§ **Aim of the exercise**
Copy exactly the lines from the first line of the records below through the line containing "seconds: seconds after", including both, and nothing else.

Segment Start: Input data

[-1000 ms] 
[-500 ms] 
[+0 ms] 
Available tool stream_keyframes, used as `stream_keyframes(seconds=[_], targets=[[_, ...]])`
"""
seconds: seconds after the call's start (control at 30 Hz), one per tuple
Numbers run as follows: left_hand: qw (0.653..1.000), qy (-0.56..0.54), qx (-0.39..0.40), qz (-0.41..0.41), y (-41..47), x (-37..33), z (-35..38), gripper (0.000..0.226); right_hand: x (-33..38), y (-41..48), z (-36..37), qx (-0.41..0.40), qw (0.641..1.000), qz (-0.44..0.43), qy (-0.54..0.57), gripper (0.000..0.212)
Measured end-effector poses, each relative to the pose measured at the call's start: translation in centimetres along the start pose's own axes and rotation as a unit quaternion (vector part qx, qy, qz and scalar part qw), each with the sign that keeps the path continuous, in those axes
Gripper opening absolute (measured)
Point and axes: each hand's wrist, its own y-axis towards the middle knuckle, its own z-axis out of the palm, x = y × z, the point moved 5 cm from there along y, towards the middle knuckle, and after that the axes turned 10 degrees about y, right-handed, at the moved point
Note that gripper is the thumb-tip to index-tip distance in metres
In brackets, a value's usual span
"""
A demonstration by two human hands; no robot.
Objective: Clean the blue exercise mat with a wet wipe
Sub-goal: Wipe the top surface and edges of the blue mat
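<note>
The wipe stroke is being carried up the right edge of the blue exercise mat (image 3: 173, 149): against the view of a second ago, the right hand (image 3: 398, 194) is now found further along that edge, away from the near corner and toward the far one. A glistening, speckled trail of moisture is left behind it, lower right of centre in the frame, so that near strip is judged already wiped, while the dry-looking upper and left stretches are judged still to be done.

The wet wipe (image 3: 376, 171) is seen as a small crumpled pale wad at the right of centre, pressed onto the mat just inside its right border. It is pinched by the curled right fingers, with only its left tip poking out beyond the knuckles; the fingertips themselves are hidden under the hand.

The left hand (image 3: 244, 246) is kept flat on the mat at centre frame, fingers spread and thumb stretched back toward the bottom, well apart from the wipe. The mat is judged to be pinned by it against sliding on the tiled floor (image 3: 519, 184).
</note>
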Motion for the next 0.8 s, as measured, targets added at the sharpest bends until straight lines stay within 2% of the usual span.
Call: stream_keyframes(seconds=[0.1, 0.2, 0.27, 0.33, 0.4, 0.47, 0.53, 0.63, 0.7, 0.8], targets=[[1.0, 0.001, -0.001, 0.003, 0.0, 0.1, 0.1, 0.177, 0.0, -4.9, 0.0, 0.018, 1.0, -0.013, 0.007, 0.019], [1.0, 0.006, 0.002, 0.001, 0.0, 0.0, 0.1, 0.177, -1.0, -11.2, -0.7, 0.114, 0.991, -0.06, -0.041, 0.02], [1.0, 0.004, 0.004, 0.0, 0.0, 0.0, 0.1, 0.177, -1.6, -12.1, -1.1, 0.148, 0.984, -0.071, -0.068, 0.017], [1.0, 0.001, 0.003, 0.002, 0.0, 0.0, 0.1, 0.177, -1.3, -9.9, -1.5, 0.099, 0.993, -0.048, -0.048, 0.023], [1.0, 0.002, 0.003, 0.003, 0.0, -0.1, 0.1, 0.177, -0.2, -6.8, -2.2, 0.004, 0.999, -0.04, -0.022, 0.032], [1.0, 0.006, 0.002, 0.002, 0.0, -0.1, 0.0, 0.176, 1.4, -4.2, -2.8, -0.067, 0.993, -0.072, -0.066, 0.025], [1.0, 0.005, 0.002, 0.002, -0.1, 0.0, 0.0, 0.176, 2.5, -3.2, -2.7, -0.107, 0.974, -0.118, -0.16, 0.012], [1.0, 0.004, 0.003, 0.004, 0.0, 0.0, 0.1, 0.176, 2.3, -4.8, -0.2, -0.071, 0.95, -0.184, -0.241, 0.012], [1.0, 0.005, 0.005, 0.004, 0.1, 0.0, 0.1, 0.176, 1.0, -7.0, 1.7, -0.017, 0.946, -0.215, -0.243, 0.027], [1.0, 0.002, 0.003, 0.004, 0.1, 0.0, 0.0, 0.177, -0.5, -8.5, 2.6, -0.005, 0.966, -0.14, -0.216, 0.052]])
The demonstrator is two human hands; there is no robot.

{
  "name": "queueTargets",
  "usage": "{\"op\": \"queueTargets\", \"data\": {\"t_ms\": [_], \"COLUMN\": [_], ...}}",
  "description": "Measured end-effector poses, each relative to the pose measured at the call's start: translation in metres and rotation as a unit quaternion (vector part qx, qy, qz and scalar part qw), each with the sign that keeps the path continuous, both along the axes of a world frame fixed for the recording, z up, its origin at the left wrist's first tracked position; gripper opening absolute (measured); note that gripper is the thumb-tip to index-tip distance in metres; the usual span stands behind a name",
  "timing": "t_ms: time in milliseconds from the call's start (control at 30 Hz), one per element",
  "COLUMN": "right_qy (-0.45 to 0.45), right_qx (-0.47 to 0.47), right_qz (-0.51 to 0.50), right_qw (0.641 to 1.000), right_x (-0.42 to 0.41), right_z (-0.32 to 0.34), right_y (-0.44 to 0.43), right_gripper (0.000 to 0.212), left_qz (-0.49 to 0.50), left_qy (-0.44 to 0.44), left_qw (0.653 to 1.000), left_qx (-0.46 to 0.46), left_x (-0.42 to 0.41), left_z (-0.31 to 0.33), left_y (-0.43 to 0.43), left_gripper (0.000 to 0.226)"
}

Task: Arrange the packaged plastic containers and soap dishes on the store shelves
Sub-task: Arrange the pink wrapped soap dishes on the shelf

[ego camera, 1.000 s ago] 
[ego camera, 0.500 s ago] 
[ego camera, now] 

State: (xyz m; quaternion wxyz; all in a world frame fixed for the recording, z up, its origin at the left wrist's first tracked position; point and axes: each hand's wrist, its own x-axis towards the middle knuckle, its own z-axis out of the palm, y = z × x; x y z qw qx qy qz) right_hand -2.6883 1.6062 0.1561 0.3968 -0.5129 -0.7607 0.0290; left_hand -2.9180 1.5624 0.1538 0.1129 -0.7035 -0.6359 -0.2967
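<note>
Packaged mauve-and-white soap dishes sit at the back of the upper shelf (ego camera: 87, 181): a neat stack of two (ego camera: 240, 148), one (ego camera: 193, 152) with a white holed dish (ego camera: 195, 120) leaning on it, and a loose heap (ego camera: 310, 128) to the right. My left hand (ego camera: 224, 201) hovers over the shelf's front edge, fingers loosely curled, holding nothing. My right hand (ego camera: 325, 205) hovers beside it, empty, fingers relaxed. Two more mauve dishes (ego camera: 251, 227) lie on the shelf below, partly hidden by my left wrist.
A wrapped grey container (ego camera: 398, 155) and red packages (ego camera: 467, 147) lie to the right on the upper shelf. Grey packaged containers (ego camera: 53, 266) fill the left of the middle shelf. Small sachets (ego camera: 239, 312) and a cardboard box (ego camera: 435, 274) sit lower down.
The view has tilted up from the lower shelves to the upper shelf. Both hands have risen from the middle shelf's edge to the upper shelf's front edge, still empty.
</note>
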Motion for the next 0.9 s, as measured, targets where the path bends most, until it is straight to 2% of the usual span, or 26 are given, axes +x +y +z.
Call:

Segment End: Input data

§ **Task solution**
[-1000 ms] 
[-500 ms] 
[+0 ms] 
Available tool stream_keyframes, used as `stream_keyframes(seconds=[_], targets=[[_, ...]])`
"""
seconds: seconds after the call's start (control at 30 Hz), one per tuple

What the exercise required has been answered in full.